The required output is the exact run of lines below that opens at the line with "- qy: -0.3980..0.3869" and closes at the line with "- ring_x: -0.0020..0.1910".
== Data excerpts ==
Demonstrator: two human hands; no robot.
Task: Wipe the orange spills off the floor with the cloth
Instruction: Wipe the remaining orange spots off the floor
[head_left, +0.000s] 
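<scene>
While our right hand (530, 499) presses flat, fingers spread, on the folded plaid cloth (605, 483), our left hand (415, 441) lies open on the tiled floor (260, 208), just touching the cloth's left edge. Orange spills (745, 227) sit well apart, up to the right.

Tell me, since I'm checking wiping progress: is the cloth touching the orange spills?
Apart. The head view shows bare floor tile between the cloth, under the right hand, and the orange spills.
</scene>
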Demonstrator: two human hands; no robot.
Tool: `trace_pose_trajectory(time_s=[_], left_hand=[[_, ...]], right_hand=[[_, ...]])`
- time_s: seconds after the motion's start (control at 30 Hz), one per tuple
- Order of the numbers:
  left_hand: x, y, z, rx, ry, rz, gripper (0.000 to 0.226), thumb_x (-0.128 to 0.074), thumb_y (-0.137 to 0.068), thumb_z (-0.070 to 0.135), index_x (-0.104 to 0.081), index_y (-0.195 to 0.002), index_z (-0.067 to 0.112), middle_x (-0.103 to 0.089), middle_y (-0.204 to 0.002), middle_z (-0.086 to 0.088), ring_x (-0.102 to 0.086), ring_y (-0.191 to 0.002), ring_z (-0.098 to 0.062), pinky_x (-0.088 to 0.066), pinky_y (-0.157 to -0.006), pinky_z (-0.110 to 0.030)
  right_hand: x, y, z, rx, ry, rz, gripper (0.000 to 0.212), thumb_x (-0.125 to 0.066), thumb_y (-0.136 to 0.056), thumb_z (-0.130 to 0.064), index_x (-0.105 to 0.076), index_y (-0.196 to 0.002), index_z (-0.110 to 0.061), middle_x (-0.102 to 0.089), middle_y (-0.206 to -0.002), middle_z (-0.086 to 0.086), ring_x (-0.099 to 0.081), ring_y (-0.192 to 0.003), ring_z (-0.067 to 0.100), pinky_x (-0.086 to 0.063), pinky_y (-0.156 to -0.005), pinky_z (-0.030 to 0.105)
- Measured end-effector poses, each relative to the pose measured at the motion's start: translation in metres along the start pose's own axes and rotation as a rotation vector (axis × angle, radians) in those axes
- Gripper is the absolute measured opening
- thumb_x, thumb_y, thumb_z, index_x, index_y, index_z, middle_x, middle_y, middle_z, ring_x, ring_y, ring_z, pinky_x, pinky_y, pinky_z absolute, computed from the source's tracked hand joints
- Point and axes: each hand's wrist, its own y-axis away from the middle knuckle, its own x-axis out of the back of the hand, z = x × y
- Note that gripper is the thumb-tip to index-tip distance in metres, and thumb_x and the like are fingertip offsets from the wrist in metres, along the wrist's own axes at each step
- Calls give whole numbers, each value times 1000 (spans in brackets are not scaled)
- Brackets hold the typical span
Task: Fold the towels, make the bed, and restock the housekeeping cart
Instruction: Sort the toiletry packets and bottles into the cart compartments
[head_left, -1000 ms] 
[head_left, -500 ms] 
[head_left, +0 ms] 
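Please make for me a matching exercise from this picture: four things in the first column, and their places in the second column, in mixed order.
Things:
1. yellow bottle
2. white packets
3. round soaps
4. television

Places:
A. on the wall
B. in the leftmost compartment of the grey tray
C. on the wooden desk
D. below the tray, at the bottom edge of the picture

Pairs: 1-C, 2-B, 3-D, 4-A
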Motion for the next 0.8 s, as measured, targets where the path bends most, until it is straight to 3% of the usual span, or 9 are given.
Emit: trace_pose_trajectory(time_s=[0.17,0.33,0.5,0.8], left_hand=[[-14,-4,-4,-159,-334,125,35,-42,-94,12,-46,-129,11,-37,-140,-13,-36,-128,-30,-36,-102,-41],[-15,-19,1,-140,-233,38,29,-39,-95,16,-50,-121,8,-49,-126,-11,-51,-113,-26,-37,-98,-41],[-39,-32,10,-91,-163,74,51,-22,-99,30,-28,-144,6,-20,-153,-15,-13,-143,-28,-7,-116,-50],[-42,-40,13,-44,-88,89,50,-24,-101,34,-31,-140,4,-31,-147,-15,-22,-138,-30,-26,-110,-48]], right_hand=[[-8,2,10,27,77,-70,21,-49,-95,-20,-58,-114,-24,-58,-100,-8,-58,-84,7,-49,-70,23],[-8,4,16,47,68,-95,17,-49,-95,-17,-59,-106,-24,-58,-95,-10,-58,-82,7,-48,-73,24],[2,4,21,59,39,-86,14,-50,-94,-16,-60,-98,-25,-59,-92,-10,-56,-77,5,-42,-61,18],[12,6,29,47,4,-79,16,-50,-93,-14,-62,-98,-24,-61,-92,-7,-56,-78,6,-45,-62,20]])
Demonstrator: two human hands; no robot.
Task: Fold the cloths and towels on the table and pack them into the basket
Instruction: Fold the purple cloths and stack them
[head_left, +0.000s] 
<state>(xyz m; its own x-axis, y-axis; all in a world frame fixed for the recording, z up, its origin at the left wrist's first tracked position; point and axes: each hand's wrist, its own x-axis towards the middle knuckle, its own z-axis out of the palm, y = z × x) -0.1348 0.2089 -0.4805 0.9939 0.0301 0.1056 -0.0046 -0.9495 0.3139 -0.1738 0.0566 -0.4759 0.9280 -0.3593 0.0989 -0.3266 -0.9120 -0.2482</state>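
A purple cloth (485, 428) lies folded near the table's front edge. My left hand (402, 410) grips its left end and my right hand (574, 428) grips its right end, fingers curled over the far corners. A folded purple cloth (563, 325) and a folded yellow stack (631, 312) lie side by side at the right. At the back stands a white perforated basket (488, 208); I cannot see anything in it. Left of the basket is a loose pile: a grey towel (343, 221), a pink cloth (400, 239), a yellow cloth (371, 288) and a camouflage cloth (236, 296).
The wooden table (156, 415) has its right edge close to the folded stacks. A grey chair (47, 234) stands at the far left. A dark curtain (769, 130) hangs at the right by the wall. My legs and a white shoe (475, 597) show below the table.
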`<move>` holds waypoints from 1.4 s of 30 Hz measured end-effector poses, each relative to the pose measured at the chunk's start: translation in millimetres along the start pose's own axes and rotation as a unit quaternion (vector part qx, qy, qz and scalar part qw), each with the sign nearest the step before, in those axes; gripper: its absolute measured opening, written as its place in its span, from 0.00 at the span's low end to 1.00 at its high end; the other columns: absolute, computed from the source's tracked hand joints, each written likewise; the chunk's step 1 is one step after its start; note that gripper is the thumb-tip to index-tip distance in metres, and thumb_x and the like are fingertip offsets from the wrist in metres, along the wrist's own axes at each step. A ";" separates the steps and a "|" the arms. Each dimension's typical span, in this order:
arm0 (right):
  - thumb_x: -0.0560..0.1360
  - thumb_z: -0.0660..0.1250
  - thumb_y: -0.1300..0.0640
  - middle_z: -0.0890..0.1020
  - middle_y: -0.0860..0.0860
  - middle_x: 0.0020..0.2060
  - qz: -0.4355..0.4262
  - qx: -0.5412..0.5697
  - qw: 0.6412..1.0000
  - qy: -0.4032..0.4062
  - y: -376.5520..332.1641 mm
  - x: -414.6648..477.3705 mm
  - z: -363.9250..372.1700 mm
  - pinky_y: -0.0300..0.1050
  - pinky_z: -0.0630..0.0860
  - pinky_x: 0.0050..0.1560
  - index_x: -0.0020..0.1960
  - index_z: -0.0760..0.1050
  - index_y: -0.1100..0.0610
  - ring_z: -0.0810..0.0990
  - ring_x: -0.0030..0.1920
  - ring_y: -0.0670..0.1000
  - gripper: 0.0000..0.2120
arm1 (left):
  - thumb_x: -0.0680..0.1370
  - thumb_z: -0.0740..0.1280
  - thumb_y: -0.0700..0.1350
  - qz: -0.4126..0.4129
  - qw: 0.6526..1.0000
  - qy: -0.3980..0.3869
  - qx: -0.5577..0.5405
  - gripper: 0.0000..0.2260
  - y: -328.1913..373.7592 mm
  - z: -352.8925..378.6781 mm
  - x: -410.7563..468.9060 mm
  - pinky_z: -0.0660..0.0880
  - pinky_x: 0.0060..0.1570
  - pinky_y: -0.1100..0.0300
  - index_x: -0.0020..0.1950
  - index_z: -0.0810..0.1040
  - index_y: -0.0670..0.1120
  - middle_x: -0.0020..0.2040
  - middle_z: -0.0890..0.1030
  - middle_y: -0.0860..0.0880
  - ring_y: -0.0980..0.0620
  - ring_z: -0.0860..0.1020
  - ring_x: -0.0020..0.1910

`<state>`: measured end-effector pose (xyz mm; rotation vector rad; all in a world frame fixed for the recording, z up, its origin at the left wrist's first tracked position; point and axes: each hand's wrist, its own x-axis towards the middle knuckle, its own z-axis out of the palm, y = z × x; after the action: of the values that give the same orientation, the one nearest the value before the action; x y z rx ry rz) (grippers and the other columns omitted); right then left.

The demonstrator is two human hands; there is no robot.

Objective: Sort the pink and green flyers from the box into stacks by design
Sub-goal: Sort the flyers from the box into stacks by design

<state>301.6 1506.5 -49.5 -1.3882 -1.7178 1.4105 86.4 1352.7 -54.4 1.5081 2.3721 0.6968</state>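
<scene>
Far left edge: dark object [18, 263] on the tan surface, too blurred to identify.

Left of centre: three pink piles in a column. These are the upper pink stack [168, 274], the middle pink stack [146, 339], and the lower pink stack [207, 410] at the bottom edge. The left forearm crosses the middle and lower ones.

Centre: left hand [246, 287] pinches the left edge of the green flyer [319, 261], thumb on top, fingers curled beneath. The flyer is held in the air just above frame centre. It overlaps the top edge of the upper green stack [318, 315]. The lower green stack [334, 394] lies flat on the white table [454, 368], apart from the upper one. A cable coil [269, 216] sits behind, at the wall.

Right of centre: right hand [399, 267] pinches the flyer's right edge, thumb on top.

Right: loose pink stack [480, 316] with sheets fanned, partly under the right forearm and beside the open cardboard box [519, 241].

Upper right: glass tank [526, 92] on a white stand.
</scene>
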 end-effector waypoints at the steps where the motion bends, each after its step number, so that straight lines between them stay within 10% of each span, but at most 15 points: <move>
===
▸ Solution to this problem
  - qy: -0.3980..0.3869
  - qx: -0.5577..0.5405
  - gripper: 0.0000..0.2260
  - y: -328.1913..373.7592 mm
  - z: -352.8925..378.6781 mm
  - x: -410.7563..468.9060 mm
  - pinky_z: -0.0660..0.0880
  - pinky_x: 0.0060..0.1570
  - pinky_y: -0.1100..0.0300
  - index_x: -0.0020..0.1950
  - index_z: -0.0810..0.1040
  - index_y: -0.0670..0.1120
  - middle_x: -0.0020..0.2040
  - middle_z: -0.0890..0.1030
  - middle_y: -0.0860..0.0880
  - ring_y: -0.0980..0.0620
  - ring_z: -0.0860..0.1020
  - ring_x: -0.0020..0.1910

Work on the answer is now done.